Arrests in Mozambique after jihadist attacks: President Filipe Nyusi

Vast riches of natural gas were recently discovered off the region's coast but the violence has thrown the viability of exploiting the reserves into doubt.
Mozambique President Filipe Nyusi. | AFP
Mozambique President Filipe Nyusi. | AFP

MAPUTO: Mozambique's president announced today several arrests following a wave of deadly attacks blamed on jihadists and has received offers of support from Russia and the US to tackle the bloodshed.

In his first comments on the violence engulfing the northeastern Cabo Delgado region, President Filipe Nyusi vowed that security forces would be "firm and ruthless" in pursuing the shadowy group blamed for more than 30 deaths.

Vast riches of natural gas were recently discovered off the region's coast but the violence has thrown the viability of exploiting the reserves into doubt.

"We condemn these acts and will not rest until their perpetrators and collaborators are neutralised and held accountable for their crimes," said Nyusi as he marked Mozambique's 43rd year of independence at a media conference in Maputo.

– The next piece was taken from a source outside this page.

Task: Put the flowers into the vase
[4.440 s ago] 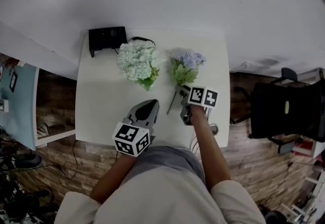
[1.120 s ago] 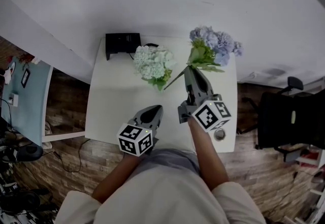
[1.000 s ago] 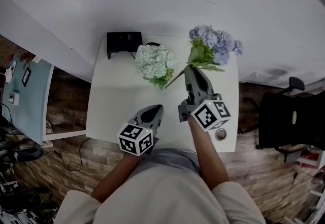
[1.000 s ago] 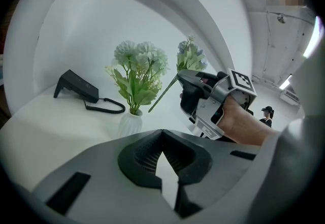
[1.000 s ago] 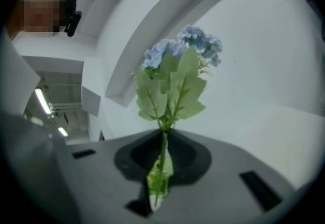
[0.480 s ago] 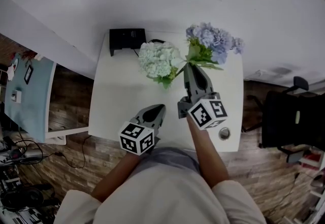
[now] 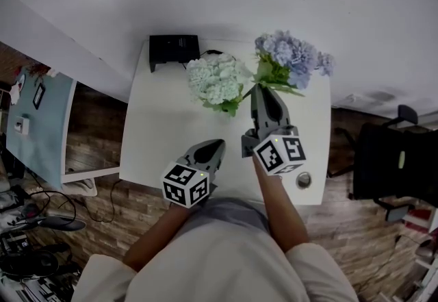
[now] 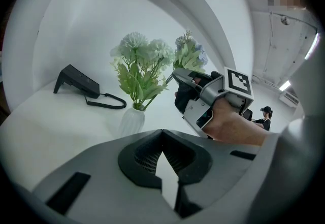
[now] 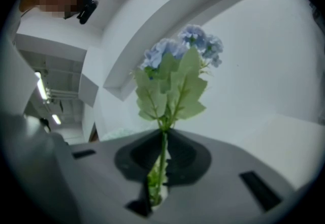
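Observation:
A bunch of pale white-green flowers [image 7: 217, 81] stands in a small white ribbed vase [image 8: 131, 120] at the back of the white table [image 7: 157, 129]; from the head view the blooms hide the vase. My right gripper [image 7: 263, 96] is shut on the green stem [image 9: 161, 164] of a blue flower sprig [image 7: 291, 57], held up in the air just right of the vase, blooms pointing away. My left gripper [image 7: 214, 147] rests near the table's front edge, jaws together and empty, facing the vase.
A black device [image 7: 173, 52] with a cord lies at the table's back left corner. A small round object [image 7: 303, 180] sits near the front right corner. A black chair [image 7: 393, 164] stands to the right of the table.
About four seconds ago the blue sprig lay on the table with my right gripper at its stem; it is now lifted beside the vase. Over the last second little has moved.

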Action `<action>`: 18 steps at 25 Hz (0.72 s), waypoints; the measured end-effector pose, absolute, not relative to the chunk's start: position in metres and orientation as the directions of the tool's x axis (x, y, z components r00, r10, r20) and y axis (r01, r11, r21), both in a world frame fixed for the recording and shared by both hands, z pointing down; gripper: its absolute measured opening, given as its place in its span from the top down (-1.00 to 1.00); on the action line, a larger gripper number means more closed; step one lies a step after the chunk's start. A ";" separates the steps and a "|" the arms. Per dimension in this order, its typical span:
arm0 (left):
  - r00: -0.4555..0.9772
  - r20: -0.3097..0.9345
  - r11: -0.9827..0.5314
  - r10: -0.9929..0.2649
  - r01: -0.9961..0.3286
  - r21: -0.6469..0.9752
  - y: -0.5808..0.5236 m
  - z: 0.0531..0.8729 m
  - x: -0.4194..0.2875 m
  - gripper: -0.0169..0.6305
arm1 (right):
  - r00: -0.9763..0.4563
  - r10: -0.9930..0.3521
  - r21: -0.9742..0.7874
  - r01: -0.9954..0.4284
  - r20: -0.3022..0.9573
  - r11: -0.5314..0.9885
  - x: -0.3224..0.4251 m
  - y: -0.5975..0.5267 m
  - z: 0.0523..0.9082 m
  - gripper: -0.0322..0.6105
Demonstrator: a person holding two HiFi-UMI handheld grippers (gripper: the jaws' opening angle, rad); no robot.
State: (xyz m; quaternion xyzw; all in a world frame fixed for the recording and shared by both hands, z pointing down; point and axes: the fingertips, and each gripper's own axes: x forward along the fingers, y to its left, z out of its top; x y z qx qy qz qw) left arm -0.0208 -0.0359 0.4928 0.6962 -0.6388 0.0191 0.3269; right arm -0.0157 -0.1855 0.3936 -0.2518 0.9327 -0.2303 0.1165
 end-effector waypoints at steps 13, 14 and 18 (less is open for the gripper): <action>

"Our defence and security forces are on the ground -- firm and ruthless.

" Nyusi said he had received offers of support from Moscow and Washington but did not give further details.

"US ambassador to Maputo Dean Pitman and the Russian Foreign Minister Sergei Lavrov in April both offered help to Mozambique to solve the attacks in Cabo Delgado," he said.

Nyusi did not state whether he had accepted either of the offers.

The president also revealed that several suspects, male and female, Mozambican and foreign, had been arrested in connection with the bloodshed.

He did not give a breakdown of the arrest figures.

There have been more than 10 attacks on villages in northeast Mozambique since October, featuring beheadings and arson.

Thousands of soldiers and police have been deployed to Cabo Delgado to confront the wave of attacks but the violence has continued unabated.

Since the first attack in October there have been reports of hundreds of arrests -- as well as extra-judicial killings.

Nyusi called for calm and warned that the attackers were seeking to "demoralise our will to exist as a nation, as a an organised society".

"We must never allow anyone -- whether they are Mozambican or foreign, to spread violence in the country. We have built peace stone-by-stone."